§ DATA BLOCK:
━━━━

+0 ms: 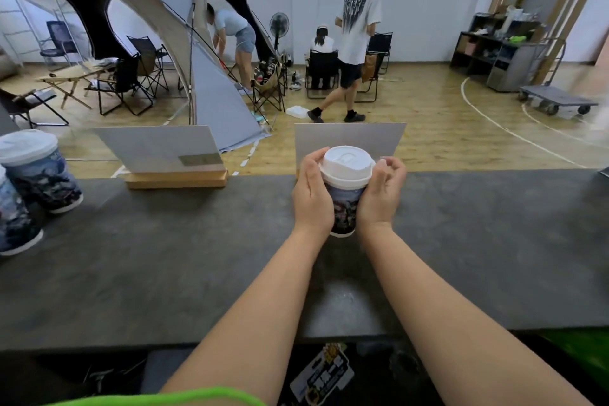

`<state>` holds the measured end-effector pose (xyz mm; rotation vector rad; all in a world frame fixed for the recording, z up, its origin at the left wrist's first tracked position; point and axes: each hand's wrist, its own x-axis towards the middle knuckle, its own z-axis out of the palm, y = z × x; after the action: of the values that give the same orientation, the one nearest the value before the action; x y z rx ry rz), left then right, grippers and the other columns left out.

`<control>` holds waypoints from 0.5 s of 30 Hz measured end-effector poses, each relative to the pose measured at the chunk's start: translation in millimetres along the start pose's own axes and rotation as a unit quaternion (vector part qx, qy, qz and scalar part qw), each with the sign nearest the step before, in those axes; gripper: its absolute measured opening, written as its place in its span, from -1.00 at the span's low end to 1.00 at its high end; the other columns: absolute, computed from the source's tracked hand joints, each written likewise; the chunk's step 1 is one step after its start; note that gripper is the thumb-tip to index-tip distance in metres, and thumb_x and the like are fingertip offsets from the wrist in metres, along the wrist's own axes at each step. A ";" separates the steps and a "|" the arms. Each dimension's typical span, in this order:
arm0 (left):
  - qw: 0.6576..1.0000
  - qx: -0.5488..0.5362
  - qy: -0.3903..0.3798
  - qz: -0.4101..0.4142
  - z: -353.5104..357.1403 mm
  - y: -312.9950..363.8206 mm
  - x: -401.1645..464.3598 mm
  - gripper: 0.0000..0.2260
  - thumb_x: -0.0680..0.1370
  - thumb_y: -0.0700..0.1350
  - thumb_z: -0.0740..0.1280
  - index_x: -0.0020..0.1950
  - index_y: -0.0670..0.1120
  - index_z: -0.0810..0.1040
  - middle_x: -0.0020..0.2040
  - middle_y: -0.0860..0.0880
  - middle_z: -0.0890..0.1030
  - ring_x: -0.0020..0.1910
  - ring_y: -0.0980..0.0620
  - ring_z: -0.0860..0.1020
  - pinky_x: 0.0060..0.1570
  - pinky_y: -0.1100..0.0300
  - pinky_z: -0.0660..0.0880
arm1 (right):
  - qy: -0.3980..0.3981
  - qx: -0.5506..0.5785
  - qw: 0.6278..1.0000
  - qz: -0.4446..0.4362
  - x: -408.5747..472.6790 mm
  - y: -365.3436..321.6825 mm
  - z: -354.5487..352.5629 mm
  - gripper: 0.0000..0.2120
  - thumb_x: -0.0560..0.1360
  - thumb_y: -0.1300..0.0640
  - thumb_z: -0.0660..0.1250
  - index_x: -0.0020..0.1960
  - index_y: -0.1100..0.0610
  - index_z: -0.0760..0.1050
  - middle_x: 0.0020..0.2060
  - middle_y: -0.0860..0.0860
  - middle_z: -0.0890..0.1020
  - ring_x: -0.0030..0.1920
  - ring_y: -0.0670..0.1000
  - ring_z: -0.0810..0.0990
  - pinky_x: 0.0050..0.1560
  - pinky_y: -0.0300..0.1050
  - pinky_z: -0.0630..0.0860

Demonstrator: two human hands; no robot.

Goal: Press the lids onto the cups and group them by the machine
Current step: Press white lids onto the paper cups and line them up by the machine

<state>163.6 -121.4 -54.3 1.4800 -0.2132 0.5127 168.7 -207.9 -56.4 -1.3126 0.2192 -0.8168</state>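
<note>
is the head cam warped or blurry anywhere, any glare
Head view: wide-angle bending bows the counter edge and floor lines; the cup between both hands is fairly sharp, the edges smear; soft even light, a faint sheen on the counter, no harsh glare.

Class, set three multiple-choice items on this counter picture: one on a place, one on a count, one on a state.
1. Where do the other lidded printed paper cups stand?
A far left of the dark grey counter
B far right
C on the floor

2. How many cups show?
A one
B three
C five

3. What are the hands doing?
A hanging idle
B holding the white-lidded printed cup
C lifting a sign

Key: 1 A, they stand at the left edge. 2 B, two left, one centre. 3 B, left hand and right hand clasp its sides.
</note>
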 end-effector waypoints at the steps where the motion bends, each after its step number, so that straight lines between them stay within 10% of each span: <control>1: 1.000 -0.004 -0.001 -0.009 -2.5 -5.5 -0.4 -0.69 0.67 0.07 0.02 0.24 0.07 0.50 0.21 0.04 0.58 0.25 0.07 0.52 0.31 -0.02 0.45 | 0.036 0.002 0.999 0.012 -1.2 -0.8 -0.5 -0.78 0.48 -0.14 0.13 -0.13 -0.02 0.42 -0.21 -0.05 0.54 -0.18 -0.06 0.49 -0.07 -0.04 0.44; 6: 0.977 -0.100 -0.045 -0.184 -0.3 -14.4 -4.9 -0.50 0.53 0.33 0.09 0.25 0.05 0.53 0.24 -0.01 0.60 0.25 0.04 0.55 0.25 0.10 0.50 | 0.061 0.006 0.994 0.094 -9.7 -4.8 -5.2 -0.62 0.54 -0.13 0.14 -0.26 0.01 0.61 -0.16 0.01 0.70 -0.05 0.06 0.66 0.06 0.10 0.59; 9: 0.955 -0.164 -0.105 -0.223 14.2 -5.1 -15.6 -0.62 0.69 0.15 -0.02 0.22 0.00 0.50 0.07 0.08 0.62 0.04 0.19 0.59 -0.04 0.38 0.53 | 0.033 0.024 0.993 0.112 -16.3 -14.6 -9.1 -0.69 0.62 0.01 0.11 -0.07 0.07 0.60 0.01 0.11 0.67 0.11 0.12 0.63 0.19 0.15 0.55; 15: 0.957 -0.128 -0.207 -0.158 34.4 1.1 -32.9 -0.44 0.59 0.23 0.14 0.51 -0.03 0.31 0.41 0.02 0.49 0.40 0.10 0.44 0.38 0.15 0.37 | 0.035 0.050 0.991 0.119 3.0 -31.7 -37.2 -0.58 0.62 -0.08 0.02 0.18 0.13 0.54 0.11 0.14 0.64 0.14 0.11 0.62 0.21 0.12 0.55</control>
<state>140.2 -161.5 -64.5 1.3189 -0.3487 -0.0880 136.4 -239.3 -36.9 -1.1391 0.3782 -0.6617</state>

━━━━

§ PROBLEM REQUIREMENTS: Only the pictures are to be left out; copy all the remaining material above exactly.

§ ANSWER TO THIS EXERCISE:
+0 ms: 

`<state>` holds the measured end-effector pose (xyz mm; rotation vector rad; all in a world frame fixed for the recording, z up, its origin at the left wrist's first tracked position; point and axes: each hand's wrist, its own x-axis towards the middle knuckle, its own z-axis out of the palm, y = z × x; after the action: of the values that give the same orientation, the one nearest the value before the action; x y z rx ry rz), left then right, grippers and the other columns left out.

`<control>` holds waypoints from 0.5 s of 30 Hz measured end-effector poses, each relative to the pose measured at the chunk's start: translation in millimetres along the start pose's own axes and rotation as a unit quaternion (vector part qx, qy, qz and scalar part qw), each with the sign nearest the step before, in those axes; gripper: its absolute measured opening, written as its place in its span, from -1.00 at the span's low end to 1.00 at its high end; the other columns: absolute, computed from the source's tracked hand joints, each written likewise; the chunk's step 1 is one step after its start; note that gripper is the thumb-tip to index-tip distance in metres, and thumb_x and the like are fingertip offsets from the wrist in metres, along the wrist's own axes at each step. A ";" separates the steps and a "|" the arms. Each dimension's typical span, in this order:
arm0 (left):
  - qw: 0.6576..1.0000
  - qx: -0.5488..0.5362
  - qy: -0.3903..0.3798
  - qz: -0.4101..0.4142
  - z: -353.5104..357.1403 mm
  - y: -312.9950..363.8206 mm
  - x: -401.1645..464.3598 mm
  - gripper: 0.0000..0.2260
  - thumb_x: -0.0680..0.1370
  - thumb_y: -0.0700..0.1350
  - thumb_z: -0.0740..0.1280
  - index_x: -0.0020..0.1950
  - index_y: -0.0670..0.1120
  - index_z: -0.0810..0.1040
  - middle_x: -0.0020..0.2040
  - middle_y: -0.0860..0.0880
  - middle_z: -0.0890..0.1030
  - ring_x: -0.0020..0.1910
  - ring_y: -0.0980..0.0620
  - ring_z: -0.0860..0.1020
  - pinky_x: 0.0060..0.1570
  - pinky_y: -0.1100..0.0300
  - pinky_z: -0.0660..0.0880
arm1 (right):
  - qy: -0.3980..0.3981
  - qx: -0.5506..0.5785
  - qw: 0.6278..1.0000
  - qz: -0.4446..0.4362
  - x: -408.5747..472.6790 mm
  - y: -365.3436..321.6825 mm
  - z: -354.5487..352.5629 mm
  - gripper: 0.0000..0.2120
  - thumb_x: -0.0560..0.1360
  - thumb_y: -0.1300..0.0640
  - thumb_z: -0.0660..0.1250
  - index_x: -0.0020..0.1960
  - index_y: -0.1100..0.0610
  - index_z: -0.0760..0.1050
  - middle_x: 0.0020..0.2060
  - middle_y: -0.0860..0.0860
  - middle_z: -0.0890..0.1020
  - ring_x: -0.0030..0.1920
  - ring_y: -0.0670..0.1000
  - ring_z: -0.0810..0.0990
  - pinky_x: 0.0050..0.1560
  - pinky_y: -0.0300..0.1050
  - pinky_z: -0.0630..0.0860

Demonstrator: two human hands; no robot.

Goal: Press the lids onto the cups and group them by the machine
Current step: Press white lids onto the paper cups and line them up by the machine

<state>163.6 -121.4 -54.3 1.4800 -0.2132 0.5127 168.7 -207.9 -56.4 -1.3126 0.2192 -0.8168</state>
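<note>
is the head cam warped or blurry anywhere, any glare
Head view: wide-angle bending bows the counter edge and floor lines; the cup between both hands is fairly sharp, the edges smear; soft even light, a faint sheen on the counter, no harsh glare.

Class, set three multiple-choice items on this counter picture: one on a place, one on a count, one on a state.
1. Where do the other lidded printed paper cups stand?
A far left of the dark grey counter
B far right
C on the floor

2. How many cups show?
A one
B three
C five

3. What are the hands doing?
A hanging idle
B holding the white-lidded printed cup
C lifting a sign

Key: 1 A, they stand at the left edge. 2 B, two left, one centre. 3 B, left hand and right hand clasp its sides.
</note>
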 end-effector waypoints at the steps where the motion bends, each after its step number, so that straight lines between them stay within 10% of each span: <control>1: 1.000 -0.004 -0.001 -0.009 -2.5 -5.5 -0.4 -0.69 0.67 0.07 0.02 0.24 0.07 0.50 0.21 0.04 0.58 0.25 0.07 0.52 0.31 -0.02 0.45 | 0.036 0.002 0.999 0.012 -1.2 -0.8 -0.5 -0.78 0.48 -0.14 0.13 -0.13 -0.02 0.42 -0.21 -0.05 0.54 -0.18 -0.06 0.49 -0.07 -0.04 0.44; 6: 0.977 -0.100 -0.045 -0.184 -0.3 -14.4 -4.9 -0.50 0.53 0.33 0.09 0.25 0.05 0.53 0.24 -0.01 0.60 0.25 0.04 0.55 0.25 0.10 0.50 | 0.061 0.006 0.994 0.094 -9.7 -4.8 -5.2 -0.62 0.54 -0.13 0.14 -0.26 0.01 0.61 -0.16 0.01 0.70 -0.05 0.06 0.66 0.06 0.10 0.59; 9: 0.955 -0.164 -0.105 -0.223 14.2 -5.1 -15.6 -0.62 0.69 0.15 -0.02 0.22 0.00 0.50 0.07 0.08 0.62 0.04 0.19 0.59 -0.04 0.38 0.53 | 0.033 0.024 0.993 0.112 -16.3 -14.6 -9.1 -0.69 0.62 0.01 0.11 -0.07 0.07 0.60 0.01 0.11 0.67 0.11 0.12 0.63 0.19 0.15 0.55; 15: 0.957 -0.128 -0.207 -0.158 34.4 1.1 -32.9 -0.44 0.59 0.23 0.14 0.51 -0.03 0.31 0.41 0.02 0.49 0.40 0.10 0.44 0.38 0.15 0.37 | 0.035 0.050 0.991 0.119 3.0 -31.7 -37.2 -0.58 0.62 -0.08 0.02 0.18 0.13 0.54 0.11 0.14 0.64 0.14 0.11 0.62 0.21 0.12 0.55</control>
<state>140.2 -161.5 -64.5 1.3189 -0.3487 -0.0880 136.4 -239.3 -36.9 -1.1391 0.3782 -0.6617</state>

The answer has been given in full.